MY WRITING JOURNEY
by guest blogger Richard "Doc" Mabry
I retired from medicine almost 20 years ago. The death of my first wife was devastating, but God blessed me once more with the love of a wonderful woman, and within less than a year, I planned to retire. I had been a solo practitioner for 20 years before joining the faculty of a med school for the final 10 years of my practice. I missed my patients, of course, as well as the daily contact with my colleagues, but I looked forward to time spent writing.
I had been working on a book detailing my experiences after the death of my first wife, and through a number of fortunate experiences, it was eventually published as The Tender Scar: Life After The Death Of A Spouse. This non-fiction book is now in its second edition, and I looked upon it as the ministry I was called to by that event. But there was more to come.

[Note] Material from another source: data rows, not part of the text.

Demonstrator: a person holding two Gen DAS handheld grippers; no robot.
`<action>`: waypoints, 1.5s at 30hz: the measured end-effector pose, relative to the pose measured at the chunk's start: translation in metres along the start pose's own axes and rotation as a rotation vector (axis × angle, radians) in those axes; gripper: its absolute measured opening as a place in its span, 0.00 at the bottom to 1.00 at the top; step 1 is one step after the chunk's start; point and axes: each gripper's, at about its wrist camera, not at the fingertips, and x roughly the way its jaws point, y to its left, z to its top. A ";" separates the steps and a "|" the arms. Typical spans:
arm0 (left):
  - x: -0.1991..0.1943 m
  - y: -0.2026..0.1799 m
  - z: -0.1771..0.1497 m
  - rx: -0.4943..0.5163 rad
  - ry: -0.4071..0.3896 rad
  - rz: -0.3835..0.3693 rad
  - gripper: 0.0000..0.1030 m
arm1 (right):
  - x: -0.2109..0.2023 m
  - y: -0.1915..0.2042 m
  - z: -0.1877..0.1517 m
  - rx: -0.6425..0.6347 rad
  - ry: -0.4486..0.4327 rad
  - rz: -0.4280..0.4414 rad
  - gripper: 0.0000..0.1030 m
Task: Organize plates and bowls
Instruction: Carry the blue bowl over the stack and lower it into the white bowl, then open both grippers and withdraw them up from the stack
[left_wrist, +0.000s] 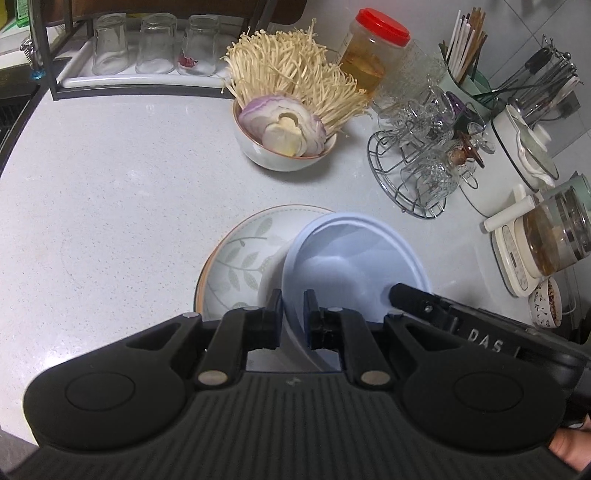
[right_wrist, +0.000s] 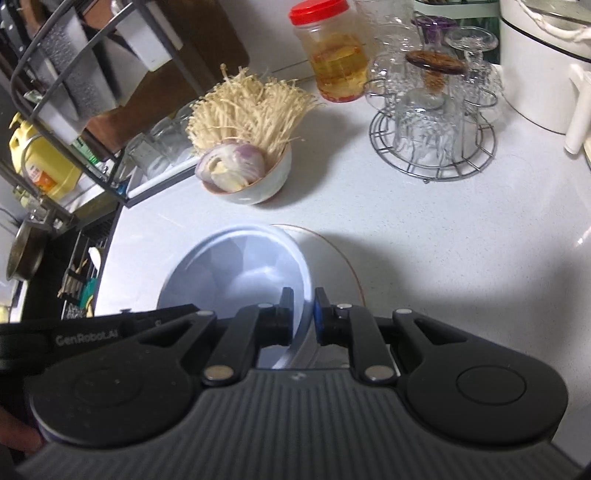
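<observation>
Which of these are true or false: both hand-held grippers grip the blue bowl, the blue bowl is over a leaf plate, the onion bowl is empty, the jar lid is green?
1. Both the left hand-held gripper and the right hand-held gripper grip the blue bowl by its rim. True.
2. The blue bowl is over a leaf plate. True.
3. The onion bowl is empty. False: it holds cut onion and enoki mushrooms.
4. The jar lid is green. False: it is red.
</observation>
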 end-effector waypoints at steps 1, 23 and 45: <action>0.000 0.001 0.000 -0.004 0.002 0.000 0.22 | 0.000 0.000 0.000 0.005 -0.002 -0.008 0.15; -0.110 -0.022 0.015 0.324 -0.196 -0.047 0.34 | -0.104 0.023 0.000 0.042 -0.346 -0.097 0.40; -0.217 -0.092 -0.116 0.271 -0.384 -0.053 0.34 | -0.228 0.007 -0.067 -0.106 -0.478 0.009 0.40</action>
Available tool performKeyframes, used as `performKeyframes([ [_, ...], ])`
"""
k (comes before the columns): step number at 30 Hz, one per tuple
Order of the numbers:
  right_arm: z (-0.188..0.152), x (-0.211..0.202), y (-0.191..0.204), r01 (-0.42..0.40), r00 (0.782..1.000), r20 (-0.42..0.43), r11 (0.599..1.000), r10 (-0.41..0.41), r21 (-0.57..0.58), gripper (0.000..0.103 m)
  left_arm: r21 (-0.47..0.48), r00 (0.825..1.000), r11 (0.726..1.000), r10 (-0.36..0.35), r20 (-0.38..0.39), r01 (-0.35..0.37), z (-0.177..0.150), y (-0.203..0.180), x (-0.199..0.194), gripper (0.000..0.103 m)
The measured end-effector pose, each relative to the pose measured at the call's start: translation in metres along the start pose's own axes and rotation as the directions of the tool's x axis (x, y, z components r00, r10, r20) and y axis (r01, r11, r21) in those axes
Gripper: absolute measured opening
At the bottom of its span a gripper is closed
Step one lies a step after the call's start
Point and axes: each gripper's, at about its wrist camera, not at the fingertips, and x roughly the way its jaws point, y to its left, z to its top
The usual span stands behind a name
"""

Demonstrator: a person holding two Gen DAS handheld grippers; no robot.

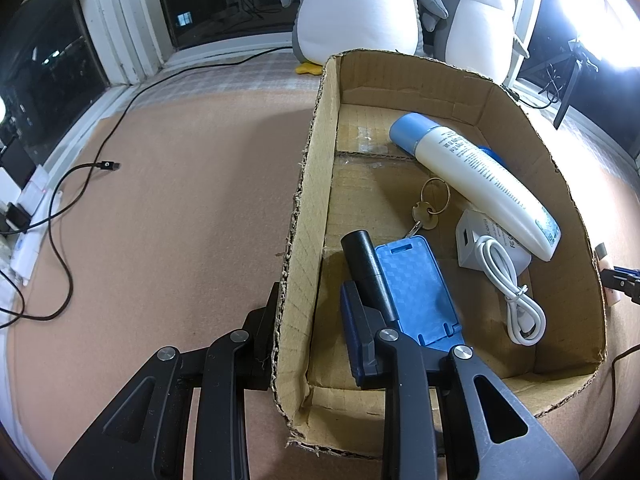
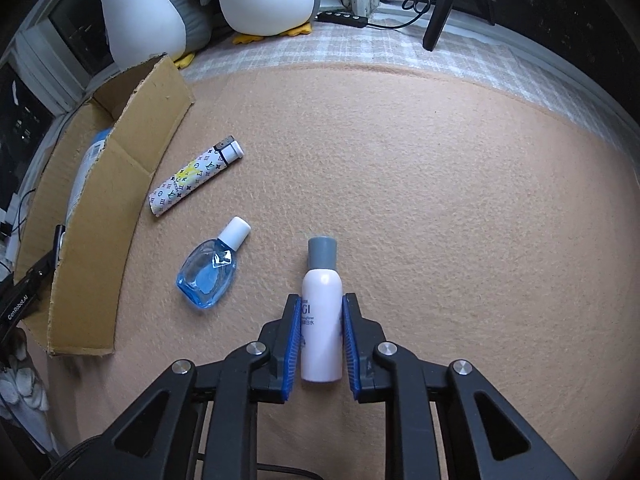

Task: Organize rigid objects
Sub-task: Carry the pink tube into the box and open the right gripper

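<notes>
A cardboard box [image 1: 316, 168] holds a white tube with a blue cap [image 1: 472, 178], keys [image 1: 430, 208], a white charger with cable [image 1: 494, 248], a blue phone stand [image 1: 416, 288] and a black cylinder [image 1: 366, 270]. My left gripper [image 1: 308, 320] is open and straddles the box's left wall, one finger inside and one outside. My right gripper [image 2: 320, 344] has its pads against the sides of a pale pink spray bottle with a grey cap [image 2: 322, 308] lying on the mat. A patterned lighter [image 2: 196, 178] and a blue glass bottle [image 2: 212, 270] lie left of it, beside the box [image 2: 108, 216].
Two plush penguins [image 1: 360, 8] sit behind the box by the window. A black cable [image 1: 80, 176] runs over the tan mat [image 1: 160, 240] at left. A black stand leg [image 2: 440, 4] and a power strip [image 2: 344, 20] are at the far edge.
</notes>
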Motion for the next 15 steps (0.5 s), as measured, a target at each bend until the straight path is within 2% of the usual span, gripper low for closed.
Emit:
performKeyframes([
  [7, -0.001, -0.017, 0.003, -0.016, 0.999, 0.047, 1.0, 0.016, -0.002, 0.018, -0.003, 1.0, 1.0, 0.001, -0.003, -0.001, 0.0, 0.001, 0.001, 0.025],
  [15, 0.012, -0.042, 0.032, -0.075, 0.992, 0.102, 0.995, 0.081, -0.064, 0.018, -0.009, 1.0, 1.0, 0.006, -0.004, -0.006, 0.001, 0.001, 0.001, 0.027],
])
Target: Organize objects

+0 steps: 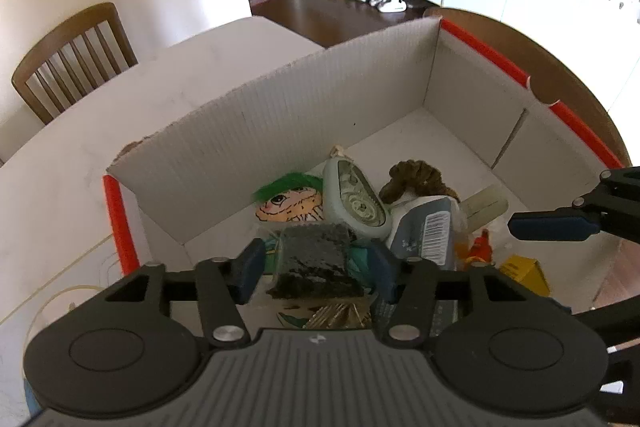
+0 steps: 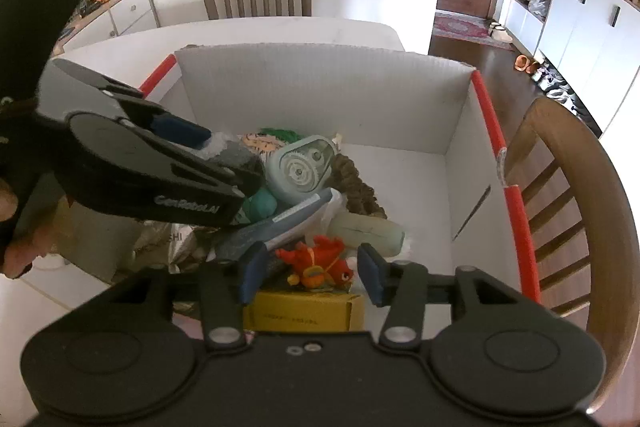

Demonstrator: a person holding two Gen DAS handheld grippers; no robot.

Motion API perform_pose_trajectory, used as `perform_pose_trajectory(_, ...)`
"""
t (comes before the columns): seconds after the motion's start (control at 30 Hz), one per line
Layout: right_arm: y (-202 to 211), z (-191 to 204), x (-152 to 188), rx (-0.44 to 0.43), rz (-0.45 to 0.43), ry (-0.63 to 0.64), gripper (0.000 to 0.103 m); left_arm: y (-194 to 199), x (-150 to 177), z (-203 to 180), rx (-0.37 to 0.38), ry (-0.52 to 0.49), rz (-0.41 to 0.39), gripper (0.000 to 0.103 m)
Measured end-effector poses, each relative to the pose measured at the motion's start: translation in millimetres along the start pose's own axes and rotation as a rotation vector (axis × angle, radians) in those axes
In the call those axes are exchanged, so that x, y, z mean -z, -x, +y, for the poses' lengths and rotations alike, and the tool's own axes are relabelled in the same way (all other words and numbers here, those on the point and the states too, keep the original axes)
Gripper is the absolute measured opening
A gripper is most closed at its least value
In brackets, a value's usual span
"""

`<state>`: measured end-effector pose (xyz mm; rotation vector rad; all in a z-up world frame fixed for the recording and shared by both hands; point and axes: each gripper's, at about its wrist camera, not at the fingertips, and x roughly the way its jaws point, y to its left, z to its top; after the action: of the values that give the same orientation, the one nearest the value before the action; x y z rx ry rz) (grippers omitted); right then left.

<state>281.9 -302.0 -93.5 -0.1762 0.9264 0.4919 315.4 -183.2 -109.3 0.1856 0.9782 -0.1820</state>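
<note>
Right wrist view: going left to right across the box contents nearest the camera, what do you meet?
Left gripper → teal ball → blue-grey packet → red toy fish → pale green tube → box's red-edged wall.

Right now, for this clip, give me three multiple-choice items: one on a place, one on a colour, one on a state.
1. Where does the red plush toy lie?
A. on a chair
B. in the cardboard box, on the yellow carton
C. on the floor

2. What colour edges the box's rim?
A. red
B. blue
C. green

3. How does the right gripper stand?
A. shut on the toy
B. out of view
C. open, with the toy between its fingers

Answers: B, the toy rests atop the carton inside the box; A, red strips line the rim; C, both pads stand clear of the toy.
</note>
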Motion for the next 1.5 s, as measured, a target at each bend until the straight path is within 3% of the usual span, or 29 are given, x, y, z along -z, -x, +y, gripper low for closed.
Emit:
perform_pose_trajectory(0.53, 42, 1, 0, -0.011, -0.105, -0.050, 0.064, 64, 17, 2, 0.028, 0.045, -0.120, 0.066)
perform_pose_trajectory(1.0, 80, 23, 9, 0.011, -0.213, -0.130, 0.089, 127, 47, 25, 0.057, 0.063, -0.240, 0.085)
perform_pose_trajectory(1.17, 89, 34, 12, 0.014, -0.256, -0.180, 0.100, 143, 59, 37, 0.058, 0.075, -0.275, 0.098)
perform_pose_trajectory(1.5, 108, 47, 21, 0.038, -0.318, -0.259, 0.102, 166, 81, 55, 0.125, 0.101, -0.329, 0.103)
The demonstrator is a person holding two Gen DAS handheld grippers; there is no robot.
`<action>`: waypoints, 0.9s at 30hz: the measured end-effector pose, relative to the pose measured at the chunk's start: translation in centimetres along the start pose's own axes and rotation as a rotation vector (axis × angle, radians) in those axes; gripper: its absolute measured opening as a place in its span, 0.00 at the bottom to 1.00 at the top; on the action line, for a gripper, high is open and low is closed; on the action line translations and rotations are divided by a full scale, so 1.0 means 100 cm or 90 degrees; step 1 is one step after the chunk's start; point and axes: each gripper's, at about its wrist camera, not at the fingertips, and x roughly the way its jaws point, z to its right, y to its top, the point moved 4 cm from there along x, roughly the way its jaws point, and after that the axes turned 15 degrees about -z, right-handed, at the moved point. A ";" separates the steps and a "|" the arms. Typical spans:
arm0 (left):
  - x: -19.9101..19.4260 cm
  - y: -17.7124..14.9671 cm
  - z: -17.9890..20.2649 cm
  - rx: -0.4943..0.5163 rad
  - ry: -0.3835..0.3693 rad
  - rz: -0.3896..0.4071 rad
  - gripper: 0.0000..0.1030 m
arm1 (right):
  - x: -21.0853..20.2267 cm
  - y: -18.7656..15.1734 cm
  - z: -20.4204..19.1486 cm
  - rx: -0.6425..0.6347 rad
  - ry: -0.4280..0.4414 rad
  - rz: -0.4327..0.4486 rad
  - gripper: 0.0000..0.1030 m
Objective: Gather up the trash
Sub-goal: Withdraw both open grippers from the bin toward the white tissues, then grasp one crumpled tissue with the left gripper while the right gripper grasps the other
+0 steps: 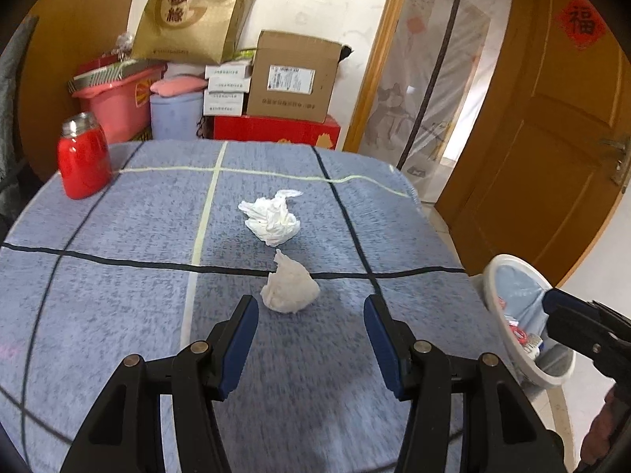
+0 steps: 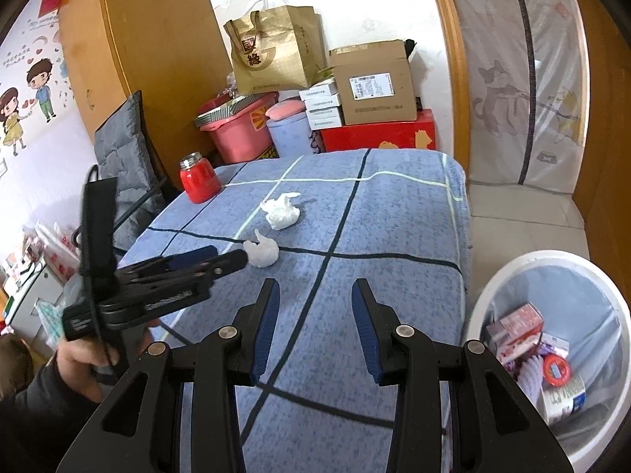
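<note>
Two crumpled white tissues lie on the blue checked tablecloth. The nearer tissue sits just ahead of my left gripper, whose jaws stand open with nothing between them. The farther tissue lies behind it. My right gripper hovers open and empty over the table's near right part. The left gripper shows side-on in the right wrist view, held by a hand, its tips close to the nearer tissue. A white trash bin with several wrappers inside stands beside the table's right edge.
A red jar with a metal lid stands at the table's far left. Boxes, a pink tub and a gold paper bag are stacked behind the table. A wooden door is at the right.
</note>
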 end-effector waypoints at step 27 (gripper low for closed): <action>0.000 0.004 -0.024 -0.033 -0.004 0.002 0.33 | 0.045 0.041 -0.019 -0.032 0.013 -0.029 0.38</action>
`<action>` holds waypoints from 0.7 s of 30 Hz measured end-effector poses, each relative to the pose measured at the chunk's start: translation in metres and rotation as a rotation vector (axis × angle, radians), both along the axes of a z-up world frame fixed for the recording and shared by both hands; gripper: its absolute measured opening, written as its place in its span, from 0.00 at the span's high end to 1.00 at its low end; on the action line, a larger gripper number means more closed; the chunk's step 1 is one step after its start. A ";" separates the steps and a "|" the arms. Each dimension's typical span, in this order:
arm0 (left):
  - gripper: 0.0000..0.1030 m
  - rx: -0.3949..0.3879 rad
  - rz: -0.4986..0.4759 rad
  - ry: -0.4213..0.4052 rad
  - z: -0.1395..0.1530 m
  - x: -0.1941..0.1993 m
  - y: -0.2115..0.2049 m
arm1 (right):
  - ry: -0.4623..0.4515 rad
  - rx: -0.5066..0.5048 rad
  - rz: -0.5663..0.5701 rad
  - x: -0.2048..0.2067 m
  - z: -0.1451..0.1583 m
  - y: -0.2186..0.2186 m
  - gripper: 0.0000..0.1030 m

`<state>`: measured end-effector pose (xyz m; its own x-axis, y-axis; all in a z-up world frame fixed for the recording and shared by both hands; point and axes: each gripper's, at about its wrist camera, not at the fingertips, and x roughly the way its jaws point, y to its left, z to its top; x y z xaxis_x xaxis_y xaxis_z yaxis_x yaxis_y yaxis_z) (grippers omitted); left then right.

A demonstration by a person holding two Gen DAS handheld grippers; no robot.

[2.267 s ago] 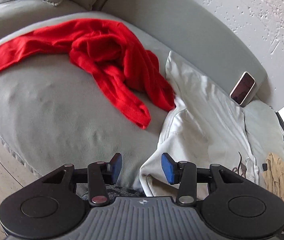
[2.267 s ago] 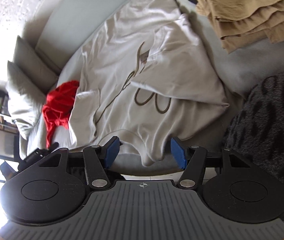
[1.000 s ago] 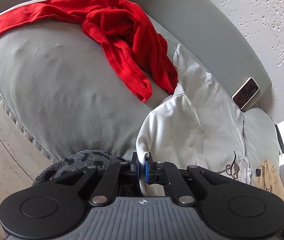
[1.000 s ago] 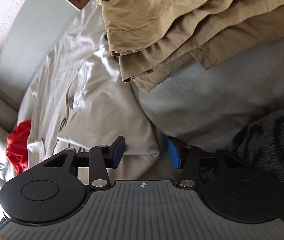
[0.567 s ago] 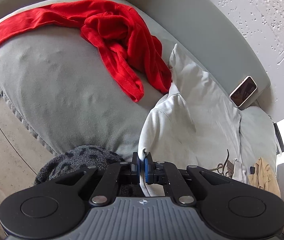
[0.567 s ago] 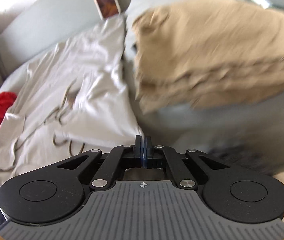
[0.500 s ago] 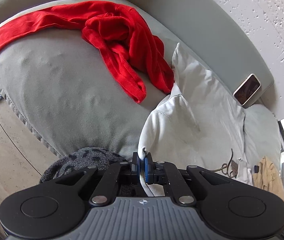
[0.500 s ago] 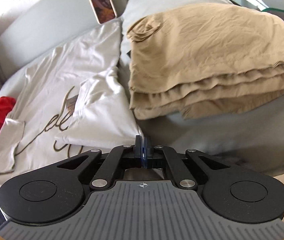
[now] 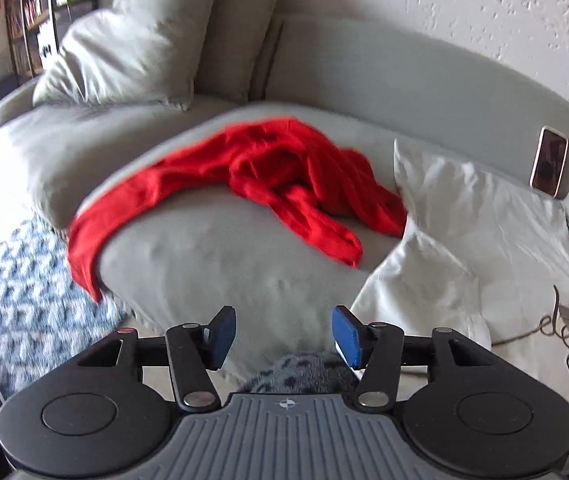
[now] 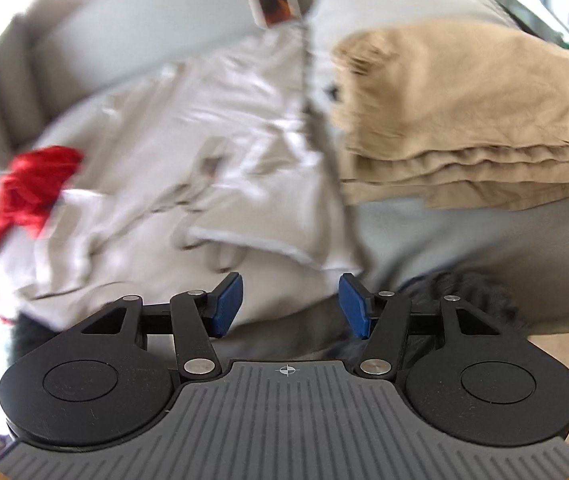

At the urging of several writers to “try my hand at fiction,” I began to write novels. I tried forty times, but that door seemed closed. Then, when I had given up, an agent said she’d represent me, and she presented my book to an editor who’d just been charged with starting a fiction line. That book, which I called Run Away Home, was published as Code Blue, and I entered the whirlwind that was the life of a published author.
I won’t detail the ups and downs of the next several years. But suffice it to say that fame and fortune did not automatically follow. Then came the pandemic, and I didn’t write during (or after) that time. My dear, sweet wife had been both my most ardent supporter and my severest critic since I first started writing, and it didn’t escape her notice that I had not written anything since my last work, Critical Decision, was published in the spring of 2021.
I had (really, without conscious thought) concluded that it was time for me to lay down my pen. She disagreed. She suggested several ideas to me, but I couldn’t get them to work. While her idea of a medical person trying write a mystery didn’t pan out, in my writing I developed two characters who seemed to show promise—a nurse with a bad experience after an almost-marriage and a widower doctor who had never given thought about another marriage. Then I brought them together through the heart trouble of the nurse’s mother. Soon I had populated the story with a few additional characters, and eventually I had a novella written. There were edits—lots of edits—after that, but I’m now ready to announce that Medical Mystery is available for pre-order.
Until its “official” release on January 18, 2022, the Kindle version of my newest novella will be available for 99 cents. Also, if you haven’t read it, my “Christmas novella,” Silent Night, Deadly Night, is also available in Kindle format for 99 cents until Christmas. And for whoever wins the print copy (when they are available), if you’ve already pre-ordered the Kindle version of Medical Mystery, I’ll give you a copy of one of my previous books. Sound fair?
If there’s a moral to this tale, I guess it’s this: despite age, or infection, or political upheaval, or whatever—if you’ve been given the gift of writing, it’s for a reason. Don’t argue with God. Use the gift.